Crossposted from my political blog, because it’s relevant to writing, too.

I was having a discussion last week, about how the privileged don’t get to decide what is or is not oppression.  I shared a meme on facebook, and it started one of the most thought-provoking arguments I’ve had.  Only, it wasn’t our discussion of the meme itself that provoked thought.

MEME

The reader (my friend Aly) and I simply could not agree on the literal definition of the word ‘decide’ as used in the meme, even after referring to the dictionary.  Now, Aly is someone who keeps me honest.  She fact-checks, she analyzes my writing for political bias, she is forever infuriating me in ways I find absolutely invaluable, because my every disagreement with her hones my rational and rhetorical faculties and my ability to stay on target in a discussion.  So the idea that we still couldn’t get together on what a word as straightforward as ‘decide’ meant really threw me for a loop.  It was wild and unforeseen, and I was having a really bad day, so my overwhelming impulse was to throw the conversational equivalent of a kidney punch at her and storm out, clothed in righteousness and mighty in victory.

Thankfully, I instead managed to step back, wait, and compose myself.  And I’m really grateful I did, because, well, my righteousness was one of those new imperial garments. Not much there.

Aly and I were literally not speaking the same language, pulled apart by lived experience, a force more powerful than anything Merriam & Webster have in their arsenal.  When we got into it again, acknowledging each other’s honest confusion and good will, exploring as a team the source of our trouble, we found that the phrase “you don’t get to decide” was one that had been weaponized against Aly, used to shut her out of conversations.  The definition was still the same, but the deployment was way different.  To me, decide still lives down the block from its dictionary cousins ‘resolve’ and ‘conclude.’  The power of decision is the power of authority – “you don’t get to decide” didn’t mean “shut up and sit down,” it meant “you’re not the boss of me.”  It meant, “you are not in control of this conversation.  You do not get to set the terms.”  It meant not, “the conversation is done,” but “the conversation is NOT done.”

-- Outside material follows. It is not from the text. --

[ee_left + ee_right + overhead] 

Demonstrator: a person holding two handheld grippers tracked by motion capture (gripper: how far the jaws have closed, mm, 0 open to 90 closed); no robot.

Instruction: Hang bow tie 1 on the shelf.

So of course, when I hear “you don’t get to decide,” I cheer, hearing assertive defiance of unfair power.  And I do believe that’s what the meme meant.  But Aly heard “you are forbidden from speech,” and naturally, Aly’s just as tired of people shutting her up as I am of people shutting me up (maybe more).

We don’t get to decide what decide means.  The definition is written in the dictionary of our lives.  So let’s not shut each other up.  Let’s keep talking, keep listening, keep defying authority, keep surrendering our authority, because the discussion we have becomes more powerful for every argument that becomes, instead, two people together raising a lantern to look for the truth.